- _WORK TO COMPLETE_:
From the entries below, retype only the lines from the one with "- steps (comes" through the one with "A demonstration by", exactly as written.

____ MATERIAL PROVIDED

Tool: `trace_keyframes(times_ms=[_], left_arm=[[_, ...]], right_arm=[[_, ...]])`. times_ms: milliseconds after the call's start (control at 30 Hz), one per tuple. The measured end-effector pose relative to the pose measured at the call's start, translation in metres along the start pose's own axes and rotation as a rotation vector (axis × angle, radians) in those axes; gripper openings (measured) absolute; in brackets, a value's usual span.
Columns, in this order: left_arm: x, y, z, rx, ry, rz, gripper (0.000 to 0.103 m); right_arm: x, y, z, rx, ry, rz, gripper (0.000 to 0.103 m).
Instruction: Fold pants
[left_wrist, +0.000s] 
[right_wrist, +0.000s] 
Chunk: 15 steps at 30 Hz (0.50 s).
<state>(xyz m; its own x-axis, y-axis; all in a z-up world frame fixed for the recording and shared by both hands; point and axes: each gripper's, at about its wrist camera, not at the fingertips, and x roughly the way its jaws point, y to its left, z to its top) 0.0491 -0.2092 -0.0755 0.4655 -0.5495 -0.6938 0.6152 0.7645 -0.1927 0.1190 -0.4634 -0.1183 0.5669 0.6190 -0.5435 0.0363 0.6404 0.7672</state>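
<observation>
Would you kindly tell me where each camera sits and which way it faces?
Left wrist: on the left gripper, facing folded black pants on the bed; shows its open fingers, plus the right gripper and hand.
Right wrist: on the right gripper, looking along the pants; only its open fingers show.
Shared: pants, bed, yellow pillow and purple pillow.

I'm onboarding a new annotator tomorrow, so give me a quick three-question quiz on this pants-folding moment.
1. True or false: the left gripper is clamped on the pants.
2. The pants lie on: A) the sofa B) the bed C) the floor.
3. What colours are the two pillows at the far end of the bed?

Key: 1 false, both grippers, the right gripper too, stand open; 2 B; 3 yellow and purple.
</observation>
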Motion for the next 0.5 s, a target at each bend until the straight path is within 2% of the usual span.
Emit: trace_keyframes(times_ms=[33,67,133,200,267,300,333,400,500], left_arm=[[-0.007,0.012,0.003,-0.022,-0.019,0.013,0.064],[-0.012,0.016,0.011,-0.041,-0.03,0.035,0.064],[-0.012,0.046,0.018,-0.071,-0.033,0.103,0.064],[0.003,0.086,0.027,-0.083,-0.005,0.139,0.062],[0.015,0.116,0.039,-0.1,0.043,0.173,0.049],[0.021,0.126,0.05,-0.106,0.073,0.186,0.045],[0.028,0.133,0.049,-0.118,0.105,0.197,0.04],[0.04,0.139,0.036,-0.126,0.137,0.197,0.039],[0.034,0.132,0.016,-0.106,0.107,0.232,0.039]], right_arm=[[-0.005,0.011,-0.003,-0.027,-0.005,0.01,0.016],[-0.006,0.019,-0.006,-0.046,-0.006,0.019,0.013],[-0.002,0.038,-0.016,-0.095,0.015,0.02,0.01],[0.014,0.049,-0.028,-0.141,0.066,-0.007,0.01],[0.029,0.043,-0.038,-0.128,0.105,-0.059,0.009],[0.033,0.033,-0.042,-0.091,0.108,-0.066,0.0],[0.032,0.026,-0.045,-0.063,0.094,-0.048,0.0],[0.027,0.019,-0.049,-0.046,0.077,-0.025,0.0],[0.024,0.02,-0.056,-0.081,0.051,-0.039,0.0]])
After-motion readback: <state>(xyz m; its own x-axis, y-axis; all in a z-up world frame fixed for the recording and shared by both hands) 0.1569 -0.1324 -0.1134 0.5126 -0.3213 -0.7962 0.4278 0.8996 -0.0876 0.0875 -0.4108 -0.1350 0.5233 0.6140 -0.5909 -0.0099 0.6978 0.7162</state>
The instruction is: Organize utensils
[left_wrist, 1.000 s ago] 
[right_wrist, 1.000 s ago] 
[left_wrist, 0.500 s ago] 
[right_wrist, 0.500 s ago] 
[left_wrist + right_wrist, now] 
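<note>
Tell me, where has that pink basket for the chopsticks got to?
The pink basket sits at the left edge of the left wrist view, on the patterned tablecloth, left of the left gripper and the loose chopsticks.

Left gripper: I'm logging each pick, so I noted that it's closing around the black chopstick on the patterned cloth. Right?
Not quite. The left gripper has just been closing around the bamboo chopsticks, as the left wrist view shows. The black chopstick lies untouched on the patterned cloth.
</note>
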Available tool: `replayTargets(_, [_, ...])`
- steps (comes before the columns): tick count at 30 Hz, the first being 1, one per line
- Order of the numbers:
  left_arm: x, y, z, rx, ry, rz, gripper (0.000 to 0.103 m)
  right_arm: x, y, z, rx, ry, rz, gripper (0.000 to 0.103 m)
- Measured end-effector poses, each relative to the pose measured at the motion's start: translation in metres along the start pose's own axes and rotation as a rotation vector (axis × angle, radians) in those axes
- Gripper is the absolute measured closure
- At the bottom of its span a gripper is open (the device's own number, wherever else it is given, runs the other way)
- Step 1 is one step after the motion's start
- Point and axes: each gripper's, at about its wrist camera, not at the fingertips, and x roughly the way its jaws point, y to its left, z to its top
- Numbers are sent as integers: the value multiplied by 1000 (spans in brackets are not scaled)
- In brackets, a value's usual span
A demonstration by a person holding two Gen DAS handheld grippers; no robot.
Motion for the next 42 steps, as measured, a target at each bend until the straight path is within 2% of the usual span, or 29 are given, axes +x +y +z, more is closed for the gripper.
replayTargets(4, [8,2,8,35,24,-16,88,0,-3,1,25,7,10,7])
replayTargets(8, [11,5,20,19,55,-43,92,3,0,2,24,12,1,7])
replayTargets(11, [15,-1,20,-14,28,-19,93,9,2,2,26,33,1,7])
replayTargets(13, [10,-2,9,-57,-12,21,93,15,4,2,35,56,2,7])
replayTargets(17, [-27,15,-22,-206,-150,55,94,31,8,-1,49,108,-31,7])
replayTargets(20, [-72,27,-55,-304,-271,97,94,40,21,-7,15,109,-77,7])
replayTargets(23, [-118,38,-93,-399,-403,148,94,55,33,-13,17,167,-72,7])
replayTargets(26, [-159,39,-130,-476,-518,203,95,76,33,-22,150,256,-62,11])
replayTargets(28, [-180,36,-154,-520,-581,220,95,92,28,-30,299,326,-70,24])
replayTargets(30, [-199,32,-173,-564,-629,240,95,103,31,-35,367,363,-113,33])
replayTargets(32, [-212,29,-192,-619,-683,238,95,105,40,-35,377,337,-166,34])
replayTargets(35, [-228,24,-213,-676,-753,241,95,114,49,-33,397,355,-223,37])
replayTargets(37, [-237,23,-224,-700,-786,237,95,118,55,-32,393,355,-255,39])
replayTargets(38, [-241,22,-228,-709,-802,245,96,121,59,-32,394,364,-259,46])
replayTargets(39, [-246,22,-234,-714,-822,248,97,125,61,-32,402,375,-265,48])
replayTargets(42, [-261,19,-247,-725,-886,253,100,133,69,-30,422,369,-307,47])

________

- _ANSWER AREA_:
- steps (comes before the columns): tick count at 30 Hz, the first being 1, one per line
- Order of the numbers:
  left_arm: x, y, z, rx, ry, rz, gripper (0.000 to 0.103 m)
  right_arm: x, y, z, rx, ry, rz, gripper (0.000 to 0.103 m)
- Measured end-effector poses, each relative to the pose measured at the motion's start: translation in metres along the start pose's own axes and rotation as a rotation vector (axis × angle, radians) in those axes
- Gripper is the absolute measured closure
- At the bottom of its span a gripper is open (the device's own number, wherever else it is given, runs the other way)
- Step 1 is one step after the motion's start
- Point and axes: each gripper's, at about its wrist camera, not at the fingertips, and x roughly the way its jaws point, y to its left, z to its top
- Numbers are sent as integers: the value multiplied by 1000 (spans in brackets are not scaled)
- In brackets, a value's usual span
A demonstration by a person holding two Gen DAS handheld grippers; no robot.

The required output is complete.